(Records from a collection)
========================================================================

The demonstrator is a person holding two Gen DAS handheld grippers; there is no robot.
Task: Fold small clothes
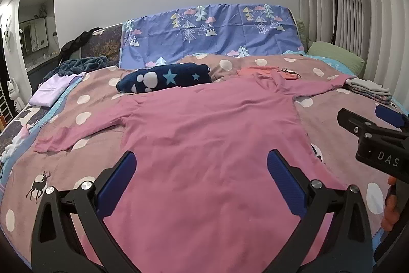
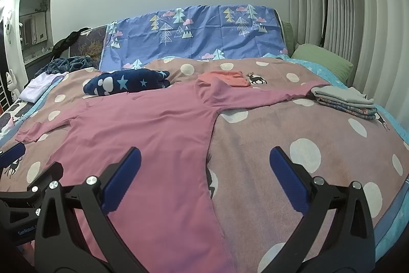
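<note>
**Both tongs poised over a spread pink top, fold not yet begun**

The left tongs [image 1: 200, 181] hang with their blue-padded jaws wide apart and nothing between them, low over the near middle of a pink long-sleeved knit top [image 1: 204, 124]. The right tongs [image 2: 204, 179] are likewise spread and empty, straddling the top's right side seam, with one jaw over pink cloth and the other over bare bedspread. In the left view the right tongs appear at the far right edge, close beside the top's right hem.

The top lies flat on a dusty-pink bedspread with white polka dots and small deer prints [image 2: 294, 165]. Its hem is nearest the tongs, its collar far away, and both sleeves are stretched outward to left and right.

Judging from this, the garment is smoothed and ready, and the first fold has not started. The next move likely calls for each of the tongs to drop onto an edge or sleeve, pinch one layer only, and carry it across the body without dragging the rest.

Farther off lie a navy fleece bundle with stars [image 2: 127, 83], a folded coral garment [image 2: 225, 77] just beyond the collar, and a stack of folded grey and floral clothes [image 2: 345, 99] touching the right sleeve's end.
</note>
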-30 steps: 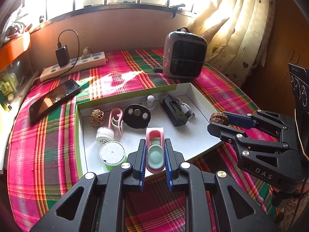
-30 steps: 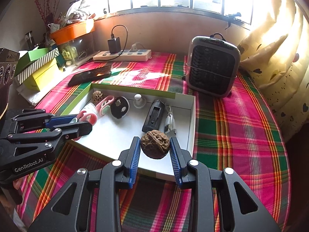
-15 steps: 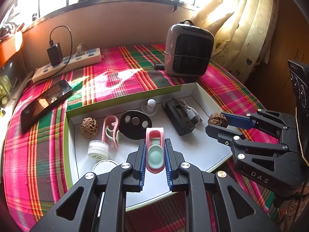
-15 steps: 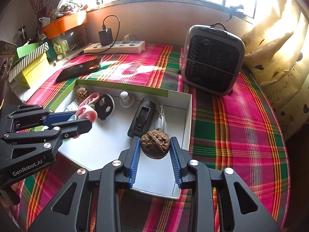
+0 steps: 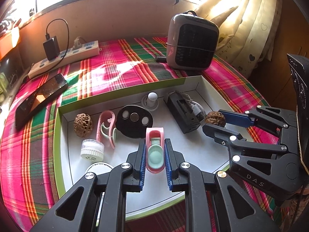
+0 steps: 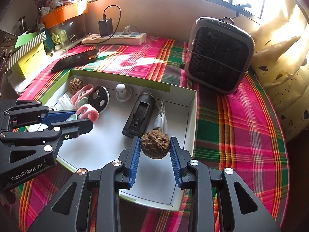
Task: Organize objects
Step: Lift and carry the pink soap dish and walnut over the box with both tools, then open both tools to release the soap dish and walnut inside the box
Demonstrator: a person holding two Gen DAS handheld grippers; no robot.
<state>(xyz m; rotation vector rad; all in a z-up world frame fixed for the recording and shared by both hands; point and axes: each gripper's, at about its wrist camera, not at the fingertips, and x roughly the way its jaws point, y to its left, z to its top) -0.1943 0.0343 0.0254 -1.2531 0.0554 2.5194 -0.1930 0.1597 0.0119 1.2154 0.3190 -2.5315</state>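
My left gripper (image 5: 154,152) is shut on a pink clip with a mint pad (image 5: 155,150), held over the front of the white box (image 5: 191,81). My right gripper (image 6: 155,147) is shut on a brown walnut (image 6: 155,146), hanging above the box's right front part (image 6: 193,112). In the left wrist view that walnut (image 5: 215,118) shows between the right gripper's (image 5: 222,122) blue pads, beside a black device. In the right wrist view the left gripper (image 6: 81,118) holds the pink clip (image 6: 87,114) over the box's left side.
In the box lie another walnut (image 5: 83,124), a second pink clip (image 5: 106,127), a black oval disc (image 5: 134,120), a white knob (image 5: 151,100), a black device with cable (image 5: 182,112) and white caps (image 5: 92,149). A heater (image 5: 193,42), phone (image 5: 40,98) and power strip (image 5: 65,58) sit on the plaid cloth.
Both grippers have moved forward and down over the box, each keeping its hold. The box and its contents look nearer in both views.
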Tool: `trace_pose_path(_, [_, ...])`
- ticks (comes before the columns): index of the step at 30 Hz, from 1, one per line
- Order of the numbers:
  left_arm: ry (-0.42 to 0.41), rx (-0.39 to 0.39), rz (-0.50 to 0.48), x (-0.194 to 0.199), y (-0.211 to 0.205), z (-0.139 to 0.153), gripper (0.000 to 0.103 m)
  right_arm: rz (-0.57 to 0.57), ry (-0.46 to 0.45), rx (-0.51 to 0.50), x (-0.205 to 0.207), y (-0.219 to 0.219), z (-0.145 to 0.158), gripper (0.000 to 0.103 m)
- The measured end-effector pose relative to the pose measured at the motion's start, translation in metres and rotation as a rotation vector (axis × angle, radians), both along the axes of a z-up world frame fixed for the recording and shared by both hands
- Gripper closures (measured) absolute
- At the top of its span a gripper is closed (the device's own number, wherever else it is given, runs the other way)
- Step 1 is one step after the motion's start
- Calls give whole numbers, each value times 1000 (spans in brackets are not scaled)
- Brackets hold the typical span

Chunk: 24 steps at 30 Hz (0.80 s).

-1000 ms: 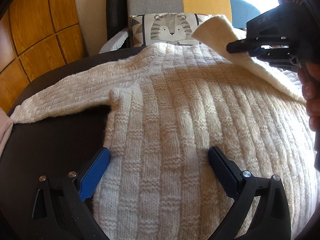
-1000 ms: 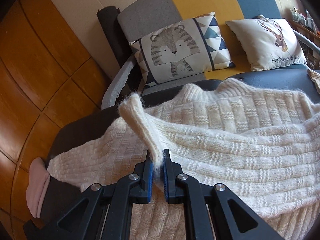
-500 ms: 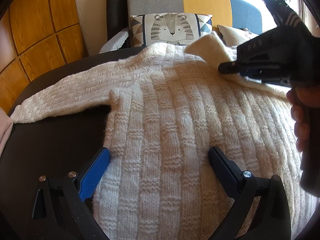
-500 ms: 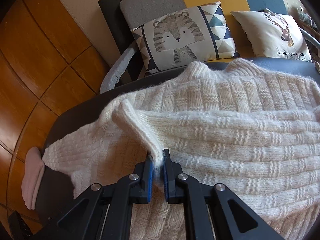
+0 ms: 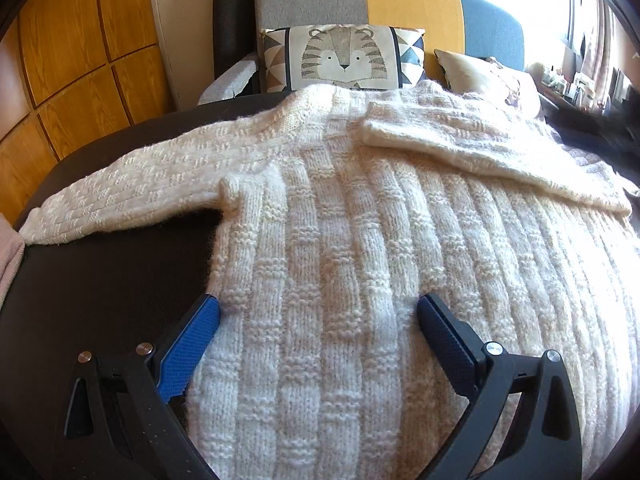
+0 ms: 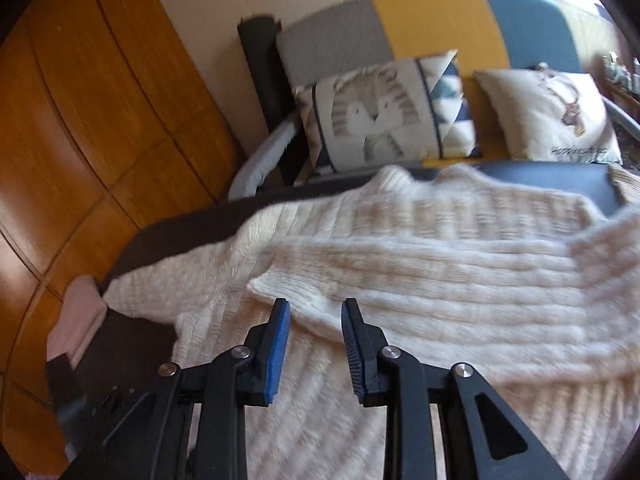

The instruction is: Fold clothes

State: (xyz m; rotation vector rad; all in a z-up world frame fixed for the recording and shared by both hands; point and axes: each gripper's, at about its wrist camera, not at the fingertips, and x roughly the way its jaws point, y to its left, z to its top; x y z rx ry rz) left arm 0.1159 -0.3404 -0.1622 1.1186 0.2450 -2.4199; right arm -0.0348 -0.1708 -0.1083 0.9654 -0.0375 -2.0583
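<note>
A cream knitted sweater [image 5: 360,248] lies flat on the dark round table [image 5: 104,280]. Its right sleeve [image 5: 480,148] lies folded across the chest, cuff toward the middle. Its left sleeve [image 5: 132,184] stretches out to the left. My left gripper [image 5: 318,308] is open, its fingers resting on the sweater's lower body with the left finger at the side edge. My right gripper [image 6: 314,308] is open just in front of the folded sleeve's cuff [image 6: 288,280], holding nothing. The right gripper shows as a dark blur at the right edge of the left wrist view [image 5: 608,128].
A pink cloth [image 6: 76,320] lies at the table's left edge, also in the left wrist view [image 5: 10,248]. Behind the table stands a sofa with a tiger cushion [image 5: 340,58] and a deer cushion [image 6: 552,116]. Wooden panels [image 5: 72,40] cover the left wall.
My right gripper laid the right sleeve across the sweater's chest, opened and let it go, then drew back to the right. My left gripper has stayed put and open.
</note>
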Motion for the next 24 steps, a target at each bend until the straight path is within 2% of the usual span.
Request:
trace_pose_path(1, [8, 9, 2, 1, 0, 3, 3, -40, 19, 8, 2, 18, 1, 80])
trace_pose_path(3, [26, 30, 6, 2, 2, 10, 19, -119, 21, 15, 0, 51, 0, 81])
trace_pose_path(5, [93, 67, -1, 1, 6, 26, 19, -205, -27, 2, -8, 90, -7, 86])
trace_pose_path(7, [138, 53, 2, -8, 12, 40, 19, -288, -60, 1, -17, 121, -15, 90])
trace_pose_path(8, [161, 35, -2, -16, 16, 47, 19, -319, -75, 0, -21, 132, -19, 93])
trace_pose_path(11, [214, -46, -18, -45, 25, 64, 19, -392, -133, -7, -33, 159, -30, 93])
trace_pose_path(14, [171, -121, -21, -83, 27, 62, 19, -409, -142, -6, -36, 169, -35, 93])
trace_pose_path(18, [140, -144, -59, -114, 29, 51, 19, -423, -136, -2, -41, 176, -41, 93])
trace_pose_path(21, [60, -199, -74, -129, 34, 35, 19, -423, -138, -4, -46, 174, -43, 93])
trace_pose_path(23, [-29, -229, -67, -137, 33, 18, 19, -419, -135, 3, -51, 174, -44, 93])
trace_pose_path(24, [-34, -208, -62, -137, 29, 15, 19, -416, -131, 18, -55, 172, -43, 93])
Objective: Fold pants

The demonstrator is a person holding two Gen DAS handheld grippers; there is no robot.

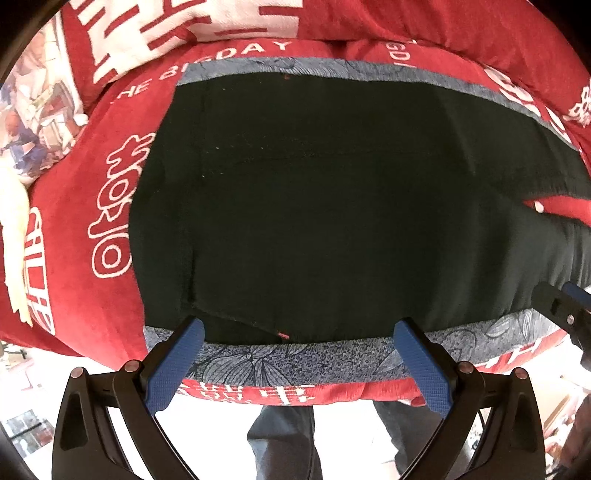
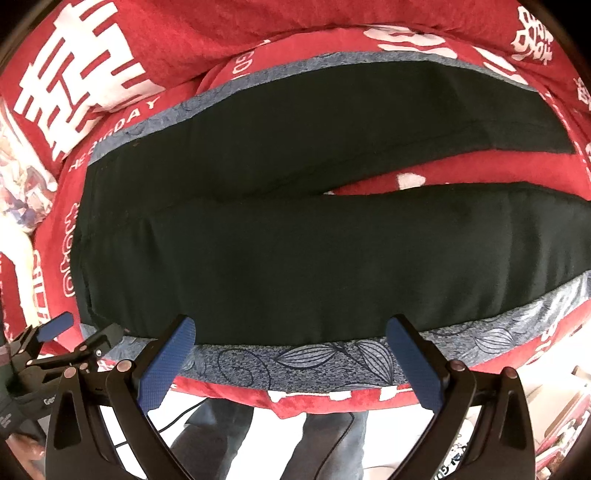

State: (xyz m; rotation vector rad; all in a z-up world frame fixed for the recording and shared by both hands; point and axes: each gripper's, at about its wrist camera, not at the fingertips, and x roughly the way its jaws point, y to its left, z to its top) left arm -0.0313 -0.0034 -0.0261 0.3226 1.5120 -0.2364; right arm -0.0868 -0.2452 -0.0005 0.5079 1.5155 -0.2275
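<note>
Plush red blanket (image 2: 332, 29) bears flat black pants (image 2: 295, 258), both tongs agape

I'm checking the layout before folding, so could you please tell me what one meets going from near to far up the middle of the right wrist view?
Person's legs → red blanket edge → blue floral mat → near pant leg → red gap → far pant leg → far mat edge → red pillow.
</note>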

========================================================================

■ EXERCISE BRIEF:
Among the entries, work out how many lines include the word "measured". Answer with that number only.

■ ANSWER BELOW:
2